Tears and episiotomies have become common during childbirth, leaving many women to wonder if they’ll need one during natural birth.
Before asking if you’ll need one, it’s important to know all the facts about what an episiotomy is and what it requires. The entrance to the vagina and the skin between the vagina and the anus called the perineum stretches during childbirth to allow the baby to come out. A tear can happen if the perineum and/or vagina aren’t stretching enough, at which point it can strain and tear. An episiotomy is a cut made by a doctor or midwife to enlarge the opening.
Types of tearing
- 1st-degree tear- This involves the back of the vagina and the skin of the perineum. These tears usually heal naturally and require no stitches.
- 2nd-degree tear- The back of the vagina and the skin, as well as the muscles of the perineum, are torn. This tear requires stitches.
- 3rd-degree tear- This tear extends from the back of the vagina, into the skin and perineum muscles and through the anal sphincter. This tear requires stitches.
- 4th-degree tear- This is similar to a 3rd-degree tear except it extends all the way to the rectum. This tear requires stitches and takes the longest time to heal.
In some instances, a tear occurs at the top of the vagina. These tears require little or no stitches and are known as peri-urethral lacerations.
Types of Episiotomies
- Midline: This is done straight from the vagina towards the anus. This tear is easy to repair but increases the risk of the tear extending into the anus.

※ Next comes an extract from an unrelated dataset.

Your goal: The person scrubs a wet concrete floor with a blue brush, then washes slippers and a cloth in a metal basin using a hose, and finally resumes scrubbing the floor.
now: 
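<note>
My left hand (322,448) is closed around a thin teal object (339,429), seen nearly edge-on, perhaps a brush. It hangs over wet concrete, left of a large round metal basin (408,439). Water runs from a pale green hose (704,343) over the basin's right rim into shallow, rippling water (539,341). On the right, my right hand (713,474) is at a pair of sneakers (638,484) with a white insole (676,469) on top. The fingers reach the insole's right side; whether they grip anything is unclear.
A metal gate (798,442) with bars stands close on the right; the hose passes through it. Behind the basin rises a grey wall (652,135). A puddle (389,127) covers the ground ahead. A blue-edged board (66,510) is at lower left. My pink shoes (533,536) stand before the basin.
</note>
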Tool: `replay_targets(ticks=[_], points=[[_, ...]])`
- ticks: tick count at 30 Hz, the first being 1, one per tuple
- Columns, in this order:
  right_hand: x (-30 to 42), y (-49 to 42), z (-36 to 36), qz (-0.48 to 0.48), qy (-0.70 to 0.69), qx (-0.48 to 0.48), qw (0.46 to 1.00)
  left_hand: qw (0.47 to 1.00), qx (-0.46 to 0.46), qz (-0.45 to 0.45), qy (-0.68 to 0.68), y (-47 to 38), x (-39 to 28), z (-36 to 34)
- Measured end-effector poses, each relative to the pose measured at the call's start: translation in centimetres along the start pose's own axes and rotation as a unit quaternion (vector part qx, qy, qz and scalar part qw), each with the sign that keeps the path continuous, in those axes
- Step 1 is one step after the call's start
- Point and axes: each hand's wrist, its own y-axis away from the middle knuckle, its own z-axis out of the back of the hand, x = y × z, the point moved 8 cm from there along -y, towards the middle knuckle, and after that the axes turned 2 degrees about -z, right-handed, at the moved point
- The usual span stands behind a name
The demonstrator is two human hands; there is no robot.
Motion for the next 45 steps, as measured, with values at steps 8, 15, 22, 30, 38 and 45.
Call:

- Mediolateral: This is done at an angle off the side of the anus. This tear offers the best protection from an extended tear reaching to the anus but is difficult to repair and takes a while to heal.
Do I need an episiotomy?
Routine episiotomy is not necessary or recommended during spontaneous vaginal birth. An episiotomy is only considered if:
- you are having a breech birth
- there is a need for an assisted birth, for example, the use of forceps
- your baby is in fetal distress
- you are having a long labor
- your baby is large
- you have some medical condition that requires labor to be sped up
Remember, the above are only reasons to consider an episiotomy. They’re not instances that require one!
What happens during an episiotomy?
The doctor or midwife will numb the area then make a cut. After the baby is born, the cut is stitched up.
Care and recovery
It may take up to a month for your tear to heal and the stitches to dissolve. You will continue to feel some moderate discomfort for some time after this but this should eventually completely disappear. An episiotomy can lead to scarring. You can care for yourself by doing the following:
- Bathe in warm water and sit on a valley cushion (inflatable cushion specially designed to make sitting more comfortable).
- Place an ice pack or ice cubes on the affected area to relieve pain.
- Urinating can be very painful so pee in the shower or pour a jug of warm water over yourself while you pee.
- Ask for a laxative to make passing stool easier until you heal.
- Pour warm water over your perineum after using the toilet to keep it clean.
- Try Kegel exercises. They enhance blood circulation and aid the healing process.
The most serious tear is the 4th-degree tear. It may lead to anal incontinence in rare cases. Speak to your doctor or midwife if you are having trouble.
Sex after an episiotomy
If you get a cut or a tear, you will no doubt be nervous about having a sex life again. Nine out of 10 women report that sex after a tear is painful but it improves over time as the tear heals.
If the pain is unbearable and does not seem to be subsiding contact your doctor.
Is there any way I can prevent tearing?
During the last weeks of pregnancy, it has been shown that massaging the perineum can reduce the likelihood of tearing.
Sit or lie down comfortably with your legs bent at the knees so you or a partner can reach the perineum.
Massage oil (vegetable-based) into the skin of the perineum.
Then place your fingers around 5cm (2 inches) inside your vagina and press downwards towards the anus; move to each side in a U-shaped stretching movement. This may give a tingling/burning sensation.
Hold the stretch for 30-60 seconds then release.
During the second stage of labor, your health care provider might apply warm compresses between your anus and vaginal opening. This helps to soften tissue reducing the likelihood of a tear or an episiotomy. While the thought of an episiotomy may sound frightening, just remember that it is not uncommon and your doctor will only do one when it is necessary.